The morning was ideal for listening to the Dawn Chorus as the group of 26 people gathered at the car park at 5pm. Not a breeze of wind or a drop of rain to be felt. Tom Gallagher and Kevin Collins led the group away from the din that the Rooks and Jackdaws were making up in the trees.
The first sound we heard was that of the Blackbird, telling us he was up and about. We saw the lone swan keeping guard near his partners nest as she nears hatching her brood. We headed into the wooded area where we heard the distinctive sound of the Song Thrush. Next was the chatter of the Blackcap, Chaffinch, the chirp of the Blue Tit and Great Tit. In the distance we could hear the repetitive sound of the Chiffchaff.
Tom spoke about the flowers and the trees in the Park. He explained how the big band wheel for the farmers cart was made.
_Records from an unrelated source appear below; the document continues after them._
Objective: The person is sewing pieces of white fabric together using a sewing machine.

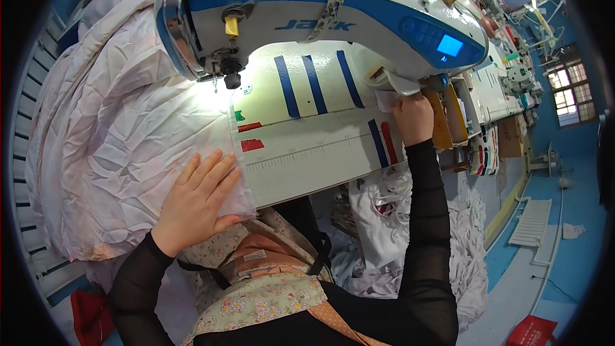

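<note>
A large pale, creased sheet of fabric [122, 122] covers the left of the sewing table, its straight edge running beside the needle area. My left hand [200, 195] lies flat on this fabric near its edge, fingers spread. Over the table stands a white and blue sewing machine [275, 16], its lamp lighting the fabric by the presser foot. At the right end of the machine bed, my right hand [415, 115] is closed on a small white piece [402, 84]; whether it is cloth or paper I cannot tell.
Blue tape strips [312, 83] and a printed ruler [301, 152] mark the table. Yellow-sided boxes [451, 115] stand just right of my right hand. White fabric [378, 218] hangs below the table, with a crumpled heap [471, 243] farther right. Slatted rails [29, 154] edge the left side.
</note>
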### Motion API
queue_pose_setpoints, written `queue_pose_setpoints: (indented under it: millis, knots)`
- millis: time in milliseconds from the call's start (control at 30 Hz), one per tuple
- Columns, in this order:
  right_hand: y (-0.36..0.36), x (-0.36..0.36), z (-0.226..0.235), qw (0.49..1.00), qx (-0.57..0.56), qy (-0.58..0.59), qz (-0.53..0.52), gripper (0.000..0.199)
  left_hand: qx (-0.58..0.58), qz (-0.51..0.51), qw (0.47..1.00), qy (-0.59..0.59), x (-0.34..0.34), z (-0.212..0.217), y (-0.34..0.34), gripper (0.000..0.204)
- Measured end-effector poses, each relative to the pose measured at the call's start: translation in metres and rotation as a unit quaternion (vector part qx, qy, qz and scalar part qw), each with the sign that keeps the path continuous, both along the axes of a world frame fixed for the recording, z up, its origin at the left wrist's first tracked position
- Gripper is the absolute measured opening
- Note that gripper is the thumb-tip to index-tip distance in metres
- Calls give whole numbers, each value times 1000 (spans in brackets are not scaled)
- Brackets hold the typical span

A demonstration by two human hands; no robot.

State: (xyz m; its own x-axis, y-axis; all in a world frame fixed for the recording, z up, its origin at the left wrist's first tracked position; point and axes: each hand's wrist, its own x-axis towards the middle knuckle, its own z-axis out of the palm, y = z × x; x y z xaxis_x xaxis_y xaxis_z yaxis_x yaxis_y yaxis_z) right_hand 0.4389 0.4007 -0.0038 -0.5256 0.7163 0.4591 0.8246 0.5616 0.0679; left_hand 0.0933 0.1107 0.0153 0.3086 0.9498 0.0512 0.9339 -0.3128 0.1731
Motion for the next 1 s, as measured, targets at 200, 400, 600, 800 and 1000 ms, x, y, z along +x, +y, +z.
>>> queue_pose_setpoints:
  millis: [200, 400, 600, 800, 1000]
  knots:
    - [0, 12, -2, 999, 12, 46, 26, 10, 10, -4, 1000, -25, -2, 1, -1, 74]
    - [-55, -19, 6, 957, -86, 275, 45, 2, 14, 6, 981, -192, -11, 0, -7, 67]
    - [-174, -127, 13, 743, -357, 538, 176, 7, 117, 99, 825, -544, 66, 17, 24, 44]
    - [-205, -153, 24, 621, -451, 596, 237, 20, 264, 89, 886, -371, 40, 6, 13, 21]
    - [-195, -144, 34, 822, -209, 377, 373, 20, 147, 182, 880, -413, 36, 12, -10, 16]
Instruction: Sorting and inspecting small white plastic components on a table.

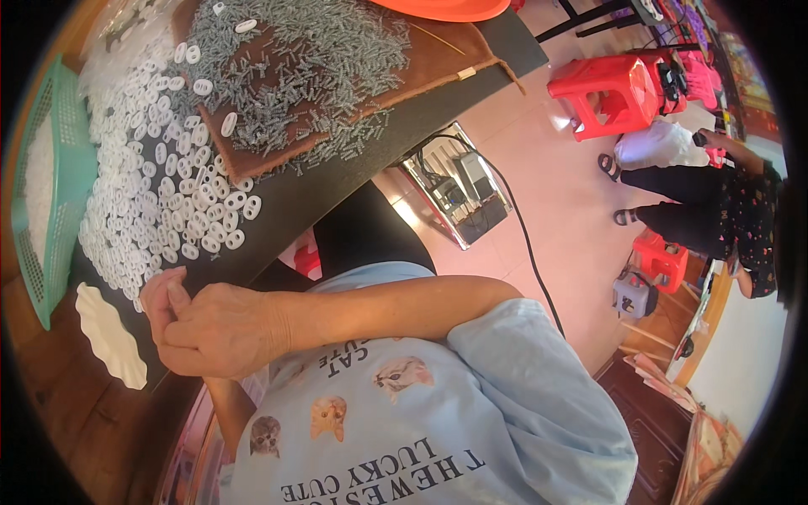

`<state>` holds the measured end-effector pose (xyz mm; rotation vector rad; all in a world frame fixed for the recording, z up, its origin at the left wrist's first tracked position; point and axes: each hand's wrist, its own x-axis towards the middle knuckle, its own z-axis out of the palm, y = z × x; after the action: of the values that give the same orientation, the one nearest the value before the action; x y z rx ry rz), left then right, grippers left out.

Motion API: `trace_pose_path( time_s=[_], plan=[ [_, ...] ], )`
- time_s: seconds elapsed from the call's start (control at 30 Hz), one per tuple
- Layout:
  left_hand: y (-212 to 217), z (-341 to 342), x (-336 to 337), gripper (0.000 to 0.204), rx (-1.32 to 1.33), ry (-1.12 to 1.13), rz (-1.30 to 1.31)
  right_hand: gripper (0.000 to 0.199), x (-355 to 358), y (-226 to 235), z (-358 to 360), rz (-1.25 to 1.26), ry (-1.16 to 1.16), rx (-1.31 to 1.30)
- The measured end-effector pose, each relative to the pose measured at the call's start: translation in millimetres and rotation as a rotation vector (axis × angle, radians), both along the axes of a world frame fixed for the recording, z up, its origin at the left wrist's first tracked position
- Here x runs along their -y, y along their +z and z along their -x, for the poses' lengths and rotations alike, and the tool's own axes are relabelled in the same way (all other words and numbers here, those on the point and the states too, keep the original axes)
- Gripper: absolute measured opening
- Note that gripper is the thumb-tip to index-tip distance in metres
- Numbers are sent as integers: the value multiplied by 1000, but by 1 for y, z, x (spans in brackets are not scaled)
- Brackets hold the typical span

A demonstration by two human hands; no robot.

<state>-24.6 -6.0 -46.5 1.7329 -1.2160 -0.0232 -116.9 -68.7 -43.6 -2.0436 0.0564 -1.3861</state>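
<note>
1. I see the bare right hand [220, 330] curled narrow at the black bench's [311, 198] near edge, its back toward my camera. I cannot tell what, if anything, it grips.
2. The bare left hand [156, 296] sits close against it, mostly masked, a few bent fingers showing; I can't tell whether it holds a piece. Drawn together like this, the hands look suited to something small.
3. The loose white oval plastic pieces with two holes [189, 204] spread along the bench's left side, reaching almost to the fingers, probably so each is a short reach away.
4. The small grey metal coil springs [337, 63] heap farther off, mostly on a brown fabric sheet [446, 63]. I'd guess its nap stops them rolling; some have spilled past its edge onto bare bench.
5. A green perforated plastic basket [66, 181] stands at the bench's left edge, seemingly parked outside the working area.
6. A cream wavy-edged flat piece [109, 337] lies left of the hands, near that end's corner; its purpose escapes me.
</note>
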Motion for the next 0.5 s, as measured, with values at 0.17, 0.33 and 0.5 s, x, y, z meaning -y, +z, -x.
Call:
trace_pose_path(
  time_s=[0.17, 0.33, 0.5],
  plan=[
    [1, -4, -1, 18, 11, -15, -35, 20, 1, 2, 1, 17, 4, -25],
    [-6, -9, -9, 21, 62, 5, -106, 19, 0, 1, 0, 13, 13, -11],
    [-18, -19, -11, 21, 73, -9, -47, 20, -3, -1, -2, 7, 8, 13]
  ],
)
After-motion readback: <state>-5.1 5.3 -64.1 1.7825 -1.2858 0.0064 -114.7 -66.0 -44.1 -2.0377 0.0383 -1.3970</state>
The centre or axle part was willow because it was hard wood, the spokes were made of oak as the timber was straight and the round part was ash because it was flexible. The outer part was a steel band that held it all together.
We left the Park for a short while to listen for the Willow Warbler. He must have slept in as we heard no sound, but we did hear the Sedge Warbler. In the distance a Cock Pheasant was crowing, a Reed Bunting was perched on a stake looking for a mate, a Bullfinch and a Greenfinch were trying to drown out each other with their wheezy calls.
Then Tom was off again when he saw the Furze bush (some call it Whims) on the side of the road. He explained that the Furze bush was used for feeding animals in earlier times. It was also used as hedging to mark out boundaries. It had medicinal qualities and was a cure for many ailments. It gave protection to birds and animals.
We returned to the Park to finish our tour and were treated to a lovely sight of the Treecreeper picking its way up a tree. We finished at the Lake where we were shown a nest box for owls. We all chatted for a short time about our experiences and were sad that it ended. The Park looked splendid in the early morning with grass cut and trees full of leaves. The new Sensory Garden can only add to the area when fully mature. We are so lucky to have people like Tom and Kevin who are so knowledgeable in their chosen hobbies and who imparted that knowledge with such ease to the rest of us.
A most enjoyable morning was had by all and we are already looking forward to next year.